Signé le 7 août 2026 par le Préfet de Police de Paris, Laurent Nuñez, un nouvel arrêté préfectoral est venu durcir drastiquement les règles du jeu pour les utilisateurs d’engins de déplacement personnel motorisés (EDPM). Applicable dès le 8 août, la décision risque de surprendre les utilisateurs de trottinettes et autres EDPM au retour des vacances. Une méconnaissance de cette nouvelle règle pourrait leur coûter cher : jusqu’à 170 € d’amende.
Désormais, à Paris (75) ainsi que dans les Hauts-de-Seine (92), la Seine-Saint-Denis (93) et le Val-de-Marne (94), le port du casque et d’un équipement rétro-réfléchissant est obligatoire à toute heure de la journée, même en plein soleil au milieu du mois d’août.
Les sanctions applicables aux EDPM à Paris et Petite Couronne
Les contrevenants s’exposent à une amende forfaitaire de 135 € pour défaut de port du casque et de 35 € pour l’absence de gilet fluo (ou autre équipement réfléchissant). Beaucoup d’utilisateurs risquent de cumuler les deux infractions s’ils ne se sont pas tenus informés durant l’été. Il n’est pas exclu que l’assurance obligatoire soit également vérifiée par la même occasion.

Le préfet de police de Paris n’a pas spécialement parlé d’une période de tolérance et de pédagogie dans son communiqué. On peut néanmoins imaginer que les sanctions ne vont pas immédiatement tomber, laissant quelques jours aux utilisateurs pour s’équiper, mais à la rentrée, nul doute que les contraventions risquent de pleuvoir.
Deux poids, deux mesures : la grande incohérence des pistes cyclables
Si l’intention de protéger les usagers de trottinettes part d’un bon sentiment, son application sur le terrain crée une différence de traitement flagrante avec les vélos à assistance électrique (VAE). Mettez côte à côte deux usagers qui s’élancent sur la piste cyclable du boulevard Sébastopol :
- D’un côté, un vélotafeur au guidon d’un VAE ou d’un cargo électrique capable de rouler à 25 km/h. S’il a plus de 12 ans, le Code de la route lui permet de rouler cheveux au vent, sans aucun casque ni gilet fluo.
- De l’autre, une personne sur une trottinette bridée à 20 ou 25 km/h. S’il lui manque un casque sur la tête ou une bande réfléchissante sur son sac, la facture s’élève immédiatement à 170 € en cas de contrôle.
Cette différence de traitement pose malgré tout une question de cohérence. La préfecture de police met notamment en avant la biomécanique particulière de la trottinette (centre de gravité plus haut, petites roues bloquées par le moindre nid-de-poule, projection fréquente par l’avant). Il est vrai que le port du casque est à recommander avec ce type d’engin. Mais sur le terrain, séparer juridiquement deux véhicules qui partagent les mêmes aménagements cyclables relève de la gymnastique technocratique, surtout pour la justification du gilet fluo (ou autre équipement de visibilité) en pleine journée.
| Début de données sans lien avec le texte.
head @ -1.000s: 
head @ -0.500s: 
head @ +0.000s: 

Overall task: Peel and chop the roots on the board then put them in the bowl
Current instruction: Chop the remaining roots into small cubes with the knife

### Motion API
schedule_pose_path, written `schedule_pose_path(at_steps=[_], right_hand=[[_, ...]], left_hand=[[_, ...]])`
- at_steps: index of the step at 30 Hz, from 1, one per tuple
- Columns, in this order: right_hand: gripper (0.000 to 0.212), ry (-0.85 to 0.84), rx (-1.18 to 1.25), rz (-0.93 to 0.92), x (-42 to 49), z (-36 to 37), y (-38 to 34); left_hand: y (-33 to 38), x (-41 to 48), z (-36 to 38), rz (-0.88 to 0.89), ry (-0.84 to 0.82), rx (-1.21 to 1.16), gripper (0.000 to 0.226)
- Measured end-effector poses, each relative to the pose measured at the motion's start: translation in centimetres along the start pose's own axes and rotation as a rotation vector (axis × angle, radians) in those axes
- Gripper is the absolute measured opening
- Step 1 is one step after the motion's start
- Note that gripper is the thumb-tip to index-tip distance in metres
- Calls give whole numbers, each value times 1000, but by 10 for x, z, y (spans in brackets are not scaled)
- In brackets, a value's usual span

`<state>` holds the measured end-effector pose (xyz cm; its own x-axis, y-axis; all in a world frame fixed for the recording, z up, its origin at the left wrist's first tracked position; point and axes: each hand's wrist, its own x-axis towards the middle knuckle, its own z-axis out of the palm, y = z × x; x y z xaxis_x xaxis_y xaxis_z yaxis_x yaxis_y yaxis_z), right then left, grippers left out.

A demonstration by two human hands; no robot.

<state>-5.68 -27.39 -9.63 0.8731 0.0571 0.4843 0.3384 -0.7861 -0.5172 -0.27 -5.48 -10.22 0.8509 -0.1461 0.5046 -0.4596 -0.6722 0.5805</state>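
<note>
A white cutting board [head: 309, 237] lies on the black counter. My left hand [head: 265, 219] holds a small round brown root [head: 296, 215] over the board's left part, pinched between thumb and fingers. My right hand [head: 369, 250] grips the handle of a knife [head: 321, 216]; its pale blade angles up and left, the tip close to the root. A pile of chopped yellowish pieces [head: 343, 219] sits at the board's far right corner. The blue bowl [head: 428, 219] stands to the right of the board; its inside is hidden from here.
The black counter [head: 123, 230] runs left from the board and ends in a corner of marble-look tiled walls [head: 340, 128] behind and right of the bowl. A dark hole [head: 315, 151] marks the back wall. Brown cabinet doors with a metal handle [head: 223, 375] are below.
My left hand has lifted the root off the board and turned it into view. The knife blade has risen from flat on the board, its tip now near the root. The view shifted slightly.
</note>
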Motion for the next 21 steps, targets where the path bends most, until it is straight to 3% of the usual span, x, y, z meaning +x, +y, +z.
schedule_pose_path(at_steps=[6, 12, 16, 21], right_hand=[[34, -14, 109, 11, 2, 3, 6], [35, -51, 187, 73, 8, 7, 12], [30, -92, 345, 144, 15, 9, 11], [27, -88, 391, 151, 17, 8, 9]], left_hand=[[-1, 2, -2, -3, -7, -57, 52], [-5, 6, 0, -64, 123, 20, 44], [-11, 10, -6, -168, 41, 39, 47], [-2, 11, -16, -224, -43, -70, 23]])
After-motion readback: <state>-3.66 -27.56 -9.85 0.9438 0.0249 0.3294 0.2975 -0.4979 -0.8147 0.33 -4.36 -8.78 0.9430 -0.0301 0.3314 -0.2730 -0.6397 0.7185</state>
Protéger les têtes, oui, mais pas en tuant l’utilité de la mobilité douce
Ne nous trompons pas de débat : porter un casque à trottinette électrique est évidemment une excellente idée. En cas de choc à 25 km/h, la tête est la première touchée et les traumatismes crâniens représentent la majorité des blessures graves chez les utilisateurs d’EDPM. Néanmoins, c’est aussi le cas à vélo (je peux en témoigner).
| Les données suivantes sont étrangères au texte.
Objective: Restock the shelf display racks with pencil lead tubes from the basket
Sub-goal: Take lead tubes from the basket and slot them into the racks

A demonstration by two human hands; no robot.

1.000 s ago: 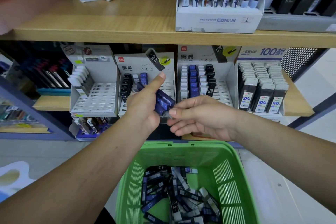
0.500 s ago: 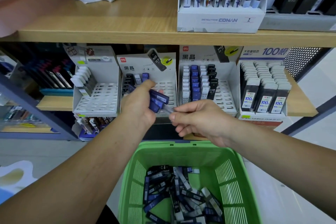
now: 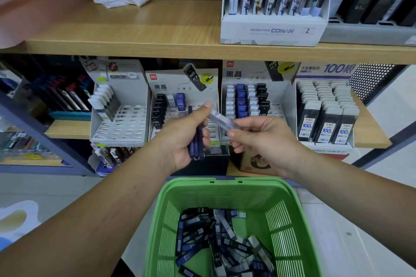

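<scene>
Drawn from the blue tubes since a moment ago, one pale lead tube now slants between our hands, before the display rack. Our right hand pinches its lower end; our left hand grips the upright blue tubes, thumb on the pale one, above the green basket

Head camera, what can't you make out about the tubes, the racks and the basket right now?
Head view throughout:
- Blue tubes: count hidden by curled fingers of the left hand.
- Pale tube: near end covered by the right hand; small print blurred.
- Middle rack: lower slots hidden behind both hands.
- Basket: near part cut off by the bottom edge, so its tubes can't be counted.
</scene>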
En imposant un casque et un gilet fluo en permanence (même de jour), l’État réduit l’atout de la trottinette personnelle : sa flexibilité. Ce moyen de transport intermodal que l’on plie pour monter dans un RER ou ranger sous un bureau se transforme désormais en contrainte logistique lourde. Le salarié qui part de Versailles peut circuler sans équipement, mais une fois qu’il déplie le même engin (trottinette électrique, gyropode, monoroue, hoverboard…) dans Paris, il devra sortir le casque et le gilet. De quoi ajouter une contrainte logistique peu compatible avec la promesse de simplicité de la trottinette.
Surtout, ces équipements ressemblent un peu à un pansement sur une jambe de bois. Un gilet fluo ne sert à rien si les comportements dangereux, comme le slalom entre les voitures, le fait de griller les feux ou de prendre d’autres risques, persistent chez certains de ces conducteurs d’engins. Cela n’empêchera pas non plus un automobiliste inattentif de changer de voie ou de cap sans vérifier ses rétros (gilet fluo ou non) : on le constate tous les jours.
Il sera intéressant de voir si cette initiative est reprise par d’autres métropoles dans les prochains mois, ou si les autres villes préfèrent attendre pour mesurer son efficacité réelle.